EXERCISE GOAL
Take the data that follows and retype it word for word.

COLLECTED MATERIAL

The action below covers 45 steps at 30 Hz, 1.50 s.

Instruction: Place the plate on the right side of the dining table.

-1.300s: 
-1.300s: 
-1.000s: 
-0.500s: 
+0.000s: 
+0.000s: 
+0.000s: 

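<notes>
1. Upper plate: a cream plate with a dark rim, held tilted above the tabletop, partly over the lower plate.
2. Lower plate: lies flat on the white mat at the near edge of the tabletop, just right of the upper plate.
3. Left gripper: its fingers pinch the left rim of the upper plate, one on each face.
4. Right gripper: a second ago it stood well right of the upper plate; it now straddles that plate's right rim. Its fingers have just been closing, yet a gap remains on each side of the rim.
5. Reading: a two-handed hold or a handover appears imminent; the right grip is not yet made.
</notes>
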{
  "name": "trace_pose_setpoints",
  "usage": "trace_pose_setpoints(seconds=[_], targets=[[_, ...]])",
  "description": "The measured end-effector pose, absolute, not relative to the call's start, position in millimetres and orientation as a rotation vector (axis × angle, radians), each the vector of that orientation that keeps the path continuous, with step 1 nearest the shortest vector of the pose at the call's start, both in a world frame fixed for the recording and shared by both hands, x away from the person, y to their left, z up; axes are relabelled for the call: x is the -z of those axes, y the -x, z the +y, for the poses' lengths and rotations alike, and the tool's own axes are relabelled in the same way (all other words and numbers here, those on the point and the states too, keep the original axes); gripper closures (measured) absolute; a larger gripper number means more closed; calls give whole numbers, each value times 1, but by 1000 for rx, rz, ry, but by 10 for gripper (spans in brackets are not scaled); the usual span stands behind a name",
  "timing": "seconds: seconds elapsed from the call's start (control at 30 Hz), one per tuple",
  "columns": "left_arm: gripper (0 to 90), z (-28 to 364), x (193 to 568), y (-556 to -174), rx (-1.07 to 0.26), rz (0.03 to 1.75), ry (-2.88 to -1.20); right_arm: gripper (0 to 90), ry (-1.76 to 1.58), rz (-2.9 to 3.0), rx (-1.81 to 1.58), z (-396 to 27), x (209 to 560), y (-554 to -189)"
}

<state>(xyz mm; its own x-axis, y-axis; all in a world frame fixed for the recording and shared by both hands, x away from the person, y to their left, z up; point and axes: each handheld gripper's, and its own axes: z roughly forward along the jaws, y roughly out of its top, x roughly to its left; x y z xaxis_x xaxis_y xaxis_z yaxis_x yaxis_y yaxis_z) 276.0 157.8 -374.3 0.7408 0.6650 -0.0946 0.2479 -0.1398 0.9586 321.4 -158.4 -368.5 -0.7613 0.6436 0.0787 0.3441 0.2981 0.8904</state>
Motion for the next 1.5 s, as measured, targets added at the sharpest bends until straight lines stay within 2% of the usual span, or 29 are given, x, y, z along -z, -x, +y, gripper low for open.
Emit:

SOLUTION
The action below covers 45 steps at 30 Hz, 1.50 s.

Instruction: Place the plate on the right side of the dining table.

-1.300s: 
-1.300s: 
-1.000s: 
-0.500s: 
+0.000s: 
+0.000s: 
+0.000s: 

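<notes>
1. Upper plate: a cream plate with a dark rim, held tilted above the tabletop, partly over the lower plate.
2. Lower plate: lies flat on the white mat at the near edge of the tabletop, just right of the upper plate.
3. Left gripper: its fingers pinch the left rim of the upper plate, one on each face.
4. Right gripper: a second ago it stood well right of the upper plate; it now straddles that plate's right rim. Its fingers have just been closing, yet a gap remains on each side of the rim.
5. Reading: a two-handed hold or a handover appears imminent; the right grip is not yet made.
</notes>
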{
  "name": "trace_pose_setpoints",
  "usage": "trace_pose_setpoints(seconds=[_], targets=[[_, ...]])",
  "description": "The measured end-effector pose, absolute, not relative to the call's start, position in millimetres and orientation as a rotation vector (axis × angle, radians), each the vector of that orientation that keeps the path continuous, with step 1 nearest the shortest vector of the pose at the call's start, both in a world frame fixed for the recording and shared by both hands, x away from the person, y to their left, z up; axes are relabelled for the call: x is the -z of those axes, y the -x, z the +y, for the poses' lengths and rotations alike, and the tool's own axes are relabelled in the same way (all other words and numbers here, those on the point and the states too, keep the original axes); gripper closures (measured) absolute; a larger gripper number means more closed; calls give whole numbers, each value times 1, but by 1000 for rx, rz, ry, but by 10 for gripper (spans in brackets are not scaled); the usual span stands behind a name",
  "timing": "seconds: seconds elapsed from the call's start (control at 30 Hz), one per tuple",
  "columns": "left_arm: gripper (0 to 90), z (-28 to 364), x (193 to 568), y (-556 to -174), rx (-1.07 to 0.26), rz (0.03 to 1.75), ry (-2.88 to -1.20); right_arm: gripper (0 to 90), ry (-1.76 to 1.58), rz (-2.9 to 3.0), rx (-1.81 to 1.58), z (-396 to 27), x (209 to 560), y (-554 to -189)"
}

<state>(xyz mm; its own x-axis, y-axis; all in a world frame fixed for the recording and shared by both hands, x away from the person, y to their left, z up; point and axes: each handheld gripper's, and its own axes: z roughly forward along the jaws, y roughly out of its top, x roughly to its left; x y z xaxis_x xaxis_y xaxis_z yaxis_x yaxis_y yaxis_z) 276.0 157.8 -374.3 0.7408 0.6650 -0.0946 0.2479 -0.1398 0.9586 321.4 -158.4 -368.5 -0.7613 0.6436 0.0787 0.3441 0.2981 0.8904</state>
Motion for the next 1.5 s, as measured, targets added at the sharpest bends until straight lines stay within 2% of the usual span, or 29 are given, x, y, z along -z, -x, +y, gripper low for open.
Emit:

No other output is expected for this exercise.